Engagement and Retention

Existing customers drive over 75% of revenue within THG Beauty and engagement and retention strategies are vital in enriching their customer experience and deepening the relationships that drive repeat purchase behaviour and enable category leadership. LF Premier, introduced in February 2022, allows customers to pay a one-off fee for a 12-month recurring subscription plan offering unlimited free delivery on most delivery options – creating a new subscription model for the site, with LF Premier customers representing over 12% of orders in December 2022. Both spend per account and average order frequency have increased over 130% when compared to non-premier customers in 2022. A further example of Lookfantastic’s investment in engagement and retention is the October 2022 launch of loyalty programme ‘LF Beauty Plus+’. Customers are rewarded with points for engagement on site, such as purchases and reviews, exclusive access to promotional events and enhancements to personalised marketing communications through an improved customer profile. Since the launch, over 900,000 members have driven positive changes across transactional key performance indicators such as spend per account, order frequency and units ordered. In addition to the KPI improvement, our loyalty programme has driven customer engagement and is continually refining our level of customer insight and understanding, aiding in the continual improvement of value creation for our brand partners.

Territory Expansion

As well as continuing growth in our core territories, we have seen growth in new markets following investment in the Group’s global distribution network. This has allowed us to identify growing market opportunities through the localisation of our proposition in the MENA (Middle East and North Africa) region. Using our ability to fulfil within the region and utilising our experience from market entry into parts of Europe, we have accelerated our brand awareness in the fast-growing region for premium beauty, resulting in double digit growth across MENA in 2022. The UK, our largest market, also delivered a robust performance in 2022, against an uncertain economic backdrop and the normalising of customer spending behaviour following the pandemic.

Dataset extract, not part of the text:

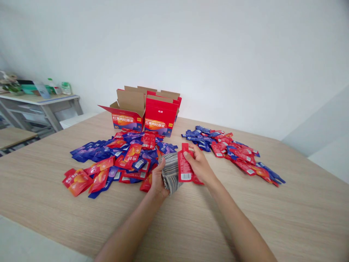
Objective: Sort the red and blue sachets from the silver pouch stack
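My left hand (159, 181) is closed around a folded grey striped cloth (171, 173), held just above the table. In my right hand (200, 163) is a red pouch (185, 167) with a barcode near its bottom, pinched near its narrow top, its side against or close beside the cloth. Another red pouch peeks out behind it, partly hidden; whether it is held too I cannot tell. To the left of my hands spreads a pile of red and blue pouches (131, 156). A second, looser heap of pouches (231, 149) lies to the right.
Red cardboard boxes with raised flaps stand behind the left pile, among them an open box (127, 122) and a box in front (159, 118). The table (286, 218) reaches a white wall (218, 65). A side desk (40, 100) with bottles and a plant is at far left.
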Motion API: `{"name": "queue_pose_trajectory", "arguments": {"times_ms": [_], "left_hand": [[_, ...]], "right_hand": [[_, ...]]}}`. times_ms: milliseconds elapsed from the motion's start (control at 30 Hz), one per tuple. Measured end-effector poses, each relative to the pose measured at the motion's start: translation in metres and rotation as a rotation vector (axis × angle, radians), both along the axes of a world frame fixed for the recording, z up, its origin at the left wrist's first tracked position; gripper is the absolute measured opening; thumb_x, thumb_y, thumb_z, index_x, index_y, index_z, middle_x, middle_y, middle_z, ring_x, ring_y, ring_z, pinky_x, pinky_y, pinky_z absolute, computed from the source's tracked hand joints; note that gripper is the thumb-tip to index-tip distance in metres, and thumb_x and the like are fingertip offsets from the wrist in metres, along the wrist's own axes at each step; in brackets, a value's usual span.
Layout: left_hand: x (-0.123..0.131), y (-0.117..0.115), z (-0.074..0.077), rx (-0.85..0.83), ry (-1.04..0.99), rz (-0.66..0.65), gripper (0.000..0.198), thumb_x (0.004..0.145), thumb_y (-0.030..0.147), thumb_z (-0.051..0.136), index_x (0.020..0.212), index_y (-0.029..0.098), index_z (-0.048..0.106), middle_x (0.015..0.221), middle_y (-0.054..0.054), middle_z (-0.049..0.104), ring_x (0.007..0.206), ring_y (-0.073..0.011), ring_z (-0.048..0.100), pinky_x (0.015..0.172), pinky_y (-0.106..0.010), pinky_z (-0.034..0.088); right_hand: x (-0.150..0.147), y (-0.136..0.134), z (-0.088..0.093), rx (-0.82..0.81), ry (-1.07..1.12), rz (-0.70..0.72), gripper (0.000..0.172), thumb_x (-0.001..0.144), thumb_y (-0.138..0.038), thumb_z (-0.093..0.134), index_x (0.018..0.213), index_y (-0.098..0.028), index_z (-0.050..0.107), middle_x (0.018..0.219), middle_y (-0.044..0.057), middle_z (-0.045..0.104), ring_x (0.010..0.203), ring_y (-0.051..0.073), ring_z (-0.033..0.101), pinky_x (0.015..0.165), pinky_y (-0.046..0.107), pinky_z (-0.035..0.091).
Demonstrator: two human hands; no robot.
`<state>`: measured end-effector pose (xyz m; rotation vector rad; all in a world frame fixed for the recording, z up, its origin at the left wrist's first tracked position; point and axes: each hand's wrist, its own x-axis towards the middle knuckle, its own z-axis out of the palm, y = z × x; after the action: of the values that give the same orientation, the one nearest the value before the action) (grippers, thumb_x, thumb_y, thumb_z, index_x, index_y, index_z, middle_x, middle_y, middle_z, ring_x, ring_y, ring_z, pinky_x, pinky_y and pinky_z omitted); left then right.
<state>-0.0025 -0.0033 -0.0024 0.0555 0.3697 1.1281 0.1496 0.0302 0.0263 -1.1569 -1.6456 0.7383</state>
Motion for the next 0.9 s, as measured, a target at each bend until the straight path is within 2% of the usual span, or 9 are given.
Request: {"name": "queue_pose_trajectory", "arguments": {"times_ms": [33, 133, 267, 333, 467, 567, 667, 767, 900], "left_hand": [[0.002, -0.001, -0.001, -0.023, 0.011, -0.006, 0.043, 0.093, 0.036, 0.054, 0.126, 0.009, 0.062, 0.109, -0.016, 0.075, 0.101, -0.0322, 0.071, 0.094, -0.050, 0.053], [0.007, -0.001, -0.003, -0.097, 0.060, -0.019, 0.033, 0.093, 0.030, 0.056, 0.117, 0.009, 0.066, 0.101, -0.014, 0.077, 0.096, -0.0302, 0.073, 0.093, -0.048, 0.054], [0.014, 0.000, -0.009, -0.085, 0.025, -0.043, 0.034, 0.096, 0.037, 0.050, 0.106, 0.010, 0.069, 0.093, -0.013, 0.077, 0.093, -0.0291, 0.073, 0.092, -0.048, 0.054], [0.017, -0.001, -0.011, -0.076, 0.009, -0.040, 0.034, 0.096, 0.038, 0.049, 0.104, 0.011, 0.069, 0.092, -0.012, 0.077, 0.094, -0.0289, 0.073, 0.093, -0.048, 0.054], [0.019, -0.004, -0.013, -0.057, 0.022, -0.065, 0.038, 0.096, 0.041, 0.050, 0.110, 0.011, 0.068, 0.096, -0.013, 0.077, 0.097, -0.0296, 0.072, 0.094, -0.048, 0.053], [0.017, -0.004, -0.011, -0.075, 0.037, -0.098, 0.044, 0.095, 0.045, 0.050, 0.116, 0.011, 0.067, 0.099, -0.014, 0.077, 0.097, -0.0304, 0.072, 0.093, -0.048, 0.052], [0.010, -0.002, -0.007, -0.063, 0.002, -0.128, 0.048, 0.095, 0.047, 0.046, 0.120, 0.010, 0.065, 0.101, -0.014, 0.076, 0.095, -0.0301, 0.072, 0.092, -0.047, 0.052], [0.001, 0.002, -0.005, -0.016, -0.068, -0.120, 0.049, 0.097, 0.046, 0.042, 0.124, 0.011, 0.063, 0.104, -0.014, 0.075, 0.094, -0.0284, 0.072, 0.091, -0.045, 0.053], [-0.011, 0.008, -0.003, 0.010, -0.117, -0.046, 0.048, 0.098, 0.046, 0.039, 0.119, 0.012, 0.065, 0.100, -0.013, 0.074, 0.088, -0.0255, 0.072, 0.085, -0.041, 0.055]], "right_hand": [[-0.008, -0.003, -0.003, 0.008, 0.012, 0.002, 0.041, 0.093, -0.051, 0.054, 0.123, -0.025, 0.049, 0.106, 0.004, 0.067, 0.089, 0.022, 0.065, 0.079, 0.034, 0.052], [-0.022, -0.008, -0.011, 0.104, -0.086, -0.118, 0.043, 0.093, -0.042, 0.055, 0.131, -0.024, 0.047, 0.101, 0.005, 0.065, 0.091, 0.022, 0.062, 0.087, 0.038, 0.050], [-0.024, -0.006, -0.018, 0.273, -0.323, -0.148, 0.021, 0.095, -0.031, 0.050, 0.110, -0.024, 0.062, 0.108, 0.008, 0.057, 0.104, 0.024, 0.057, 0.096, 0.041, 0.045], [-0.023, -0.005, -0.021, 0.282, -0.384, -0.140, 0.019, 0.096, -0.028, 0.048, 0.103, -0.023, 0.065, 0.105, 0.009, 0.054, 0.102, 0.024, 0.056, 0.094, 0.040, 0.046], [-0.023, -0.003, -0.024, 0.268, -0.496, -0.192, 0.022, 0.097, -0.028, 0.048, 0.106, -0.023, 0.068, 0.105, 0.010, 0.057, 0.101, 0.025, 0.056, 0.094, 0.043, 0.045], [-0.018, -0.003, -0.022, 0.273, -0.645, -0.234, 0.026, 0.098, -0.031, 0.047, 0.109, -0.023, 0.069, 0.124, 0.014, 0.056, 0.117, 0.030, 0.052, 0.102, 0.052, 0.038], [-0.010, -0.002, -0.019, 0.246, -0.725, -0.044, 0.033, 0.100, -0.037, 0.045, 0.123, -0.024, 0.066, 0.144, 0.015, 0.048, 0.134, 0.030, 0.044, 0.110, 0.054, 0.033], [-0.006, -0.002, -0.018, 0.191, -0.744, 0.153, 0.040, 0.101, -0.039, 0.043, 0.136, -0.026, 0.058, 0.147, 0.014, 0.050, 0.138, 0.029, 0.044, 0.112, 0.054, 0.033], [-0.018, -0.009, -0.022, 0.264, -0.674, 0.086, 0.035, 0.100, -0.035, 0.046, 0.129, -0.024, 0.063, 0.145, 0.014, 0.050, 0.137, 0.029, 0.044, 0.113, 0.055, 0.034]]}}
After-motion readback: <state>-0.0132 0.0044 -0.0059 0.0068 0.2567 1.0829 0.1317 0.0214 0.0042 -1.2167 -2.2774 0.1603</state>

Fragrance Category Expansion

In 2022, fragrance continued to demonstrate its resurgence. The fragrance market is estimated to have grown 9% year- on-year, outperforming the global beauty and personal care market which grew 8% between 2021 – 2022. Growth in online penetration of the fragrance market has echoed that of the beauty and personal care market, rising from 7% in 2016 to 17% in 2021. Expansion into this growing category allows us to fulfil more of our customers’ needs, as well as deepening our relationships with brand partners. Despite its sensory nature, customers are increasingly making fragrance purchases online, and we will continue to support the category’s evolution through initiatives such as the Lookfantastic scent edit, which was launched using our subscription boxes to access our highly engaged beauty customers and introduce innovative ways of shopping the fragrance category online.# THG Brands

Positioned at the top end of the 5-star market, with a portfolio of over 500 spas across 55 countries, ESPA have continued to lead the wellness space by creating deeply sensorial and personalised wellness experiences with leading partners, as well as in the sanctuary of the home through its expertly crafted products and treatments. In 2022, ESPA’s Design and Consultancy service delivered their bespoke wellness concepts to two of the world’s most luxurious spas and resorts. Overseeing everything from concept to build development and interior design, two state-of-the-art spas were brought to life in the form of ESPA Life Waldorf Astoria in Lusail, Doha and the Ritz-Carlton New York, NoMad. The pioneering concept in Qatar is the new flagship for the Middle East and represents the future of wellness, whilst at the same time reflecting the unique character of Doha, having taken inspiration from the luxury world of yachting in its elegant spa with a 180-degree view of the bay and Lusail skyline.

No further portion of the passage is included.